Community-based Social Marketing (CBSM) is the current trend in influencing the public to make more eco-friendly choices. Marketing strategies of the past focused solely on dissemination of information while CBSM focuses on removing barriers that make the desired outcome difficult to achieve. This paper details the construction of a CBSM plan to reduce waste sent to the landfill at a public middle school in California. Strategies employed in this CBSM include making the desired action more convenient, prompting, and social diffusion. Strategies for designing your own CBSM plan are also discussed.

The Problem

The planet is currently drowning in human-produced waste, especially plastics. The oceans are congested with pollution, biodiversity on Earth is declining, and the climate is changing (Erikson et al, 2014; Abreo et al, 2015; Javeline, Hellmann, Cornejo, & Shufeldt, 2013). Erikson et al. (2014) found that there is over 250,000 tons of plastic floating on the surface of the world’s oceans. The problem with plastics is not just limited to ocean pollution. Plastics are easily moved by wind and water, take hundreds of years to decompose, and are made from fossil fuels (Jambeck et al., 2015; Baum, Haqq-Misra, & Karmosky, 2012). Diverting or reducing plastic waste is an important topic because of the detrimental effects plastics have on the environment and biodiversity.

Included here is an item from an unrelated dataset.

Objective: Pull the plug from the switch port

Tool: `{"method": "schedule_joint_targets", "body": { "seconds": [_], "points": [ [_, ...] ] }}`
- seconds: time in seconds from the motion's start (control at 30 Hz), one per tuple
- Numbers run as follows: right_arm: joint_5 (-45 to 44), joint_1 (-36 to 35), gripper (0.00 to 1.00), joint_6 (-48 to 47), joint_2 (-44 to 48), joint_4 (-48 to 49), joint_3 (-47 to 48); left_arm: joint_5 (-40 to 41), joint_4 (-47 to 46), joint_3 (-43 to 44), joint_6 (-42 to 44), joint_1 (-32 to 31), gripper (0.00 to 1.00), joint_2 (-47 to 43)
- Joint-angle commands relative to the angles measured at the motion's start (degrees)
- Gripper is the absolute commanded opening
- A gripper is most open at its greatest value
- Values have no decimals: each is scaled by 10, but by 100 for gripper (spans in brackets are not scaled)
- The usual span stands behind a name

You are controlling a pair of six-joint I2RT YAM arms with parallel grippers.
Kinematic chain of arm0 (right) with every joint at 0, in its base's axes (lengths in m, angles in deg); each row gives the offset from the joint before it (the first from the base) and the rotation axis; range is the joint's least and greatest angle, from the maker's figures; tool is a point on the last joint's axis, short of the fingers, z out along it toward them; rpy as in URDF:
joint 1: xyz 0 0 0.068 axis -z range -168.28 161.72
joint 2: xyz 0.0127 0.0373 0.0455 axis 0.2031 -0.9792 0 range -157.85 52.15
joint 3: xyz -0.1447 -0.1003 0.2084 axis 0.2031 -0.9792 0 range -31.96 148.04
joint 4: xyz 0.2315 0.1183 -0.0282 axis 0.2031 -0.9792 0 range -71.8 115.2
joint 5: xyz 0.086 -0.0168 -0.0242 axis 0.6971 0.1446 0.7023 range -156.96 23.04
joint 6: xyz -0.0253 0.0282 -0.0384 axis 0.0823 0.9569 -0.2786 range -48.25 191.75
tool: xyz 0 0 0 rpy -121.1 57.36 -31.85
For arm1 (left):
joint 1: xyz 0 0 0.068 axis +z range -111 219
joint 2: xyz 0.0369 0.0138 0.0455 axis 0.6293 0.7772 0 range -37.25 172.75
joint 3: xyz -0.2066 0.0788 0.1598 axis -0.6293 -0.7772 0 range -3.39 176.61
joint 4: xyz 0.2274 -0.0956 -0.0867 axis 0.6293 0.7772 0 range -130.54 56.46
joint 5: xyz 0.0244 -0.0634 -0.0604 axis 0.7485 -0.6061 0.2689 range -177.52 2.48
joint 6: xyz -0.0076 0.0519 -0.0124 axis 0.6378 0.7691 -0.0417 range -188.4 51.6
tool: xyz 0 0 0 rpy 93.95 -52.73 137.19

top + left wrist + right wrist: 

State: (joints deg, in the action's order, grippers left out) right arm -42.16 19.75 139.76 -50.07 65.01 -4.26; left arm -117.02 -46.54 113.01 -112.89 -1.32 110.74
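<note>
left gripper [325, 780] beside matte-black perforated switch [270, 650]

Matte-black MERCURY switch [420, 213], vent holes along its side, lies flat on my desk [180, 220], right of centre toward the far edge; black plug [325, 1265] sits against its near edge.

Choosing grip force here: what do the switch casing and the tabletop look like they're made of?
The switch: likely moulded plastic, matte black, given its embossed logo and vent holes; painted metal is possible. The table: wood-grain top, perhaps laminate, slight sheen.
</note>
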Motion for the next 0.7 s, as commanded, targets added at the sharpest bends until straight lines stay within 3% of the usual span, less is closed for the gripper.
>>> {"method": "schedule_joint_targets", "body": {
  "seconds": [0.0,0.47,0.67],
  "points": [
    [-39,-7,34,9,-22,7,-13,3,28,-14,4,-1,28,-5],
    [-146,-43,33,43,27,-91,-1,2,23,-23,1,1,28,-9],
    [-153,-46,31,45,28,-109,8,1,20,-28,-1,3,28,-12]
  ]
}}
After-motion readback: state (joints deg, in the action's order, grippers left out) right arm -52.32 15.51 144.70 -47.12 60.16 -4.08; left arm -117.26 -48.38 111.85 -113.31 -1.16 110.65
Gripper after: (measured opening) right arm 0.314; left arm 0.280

Schools are a prime target as sites for waste reduction because of how many people spend their daily lives in a school. In the state of California alone, there are over 6 million students and nearly 300,000 public school teachers (CA Department of Education, 2016). This data does not include students in private schools or non-teaching staff members in schools. Imagine the amount of people who could have a positive environmental impact if school districts around the state were to update procedures regarding waste production and handling.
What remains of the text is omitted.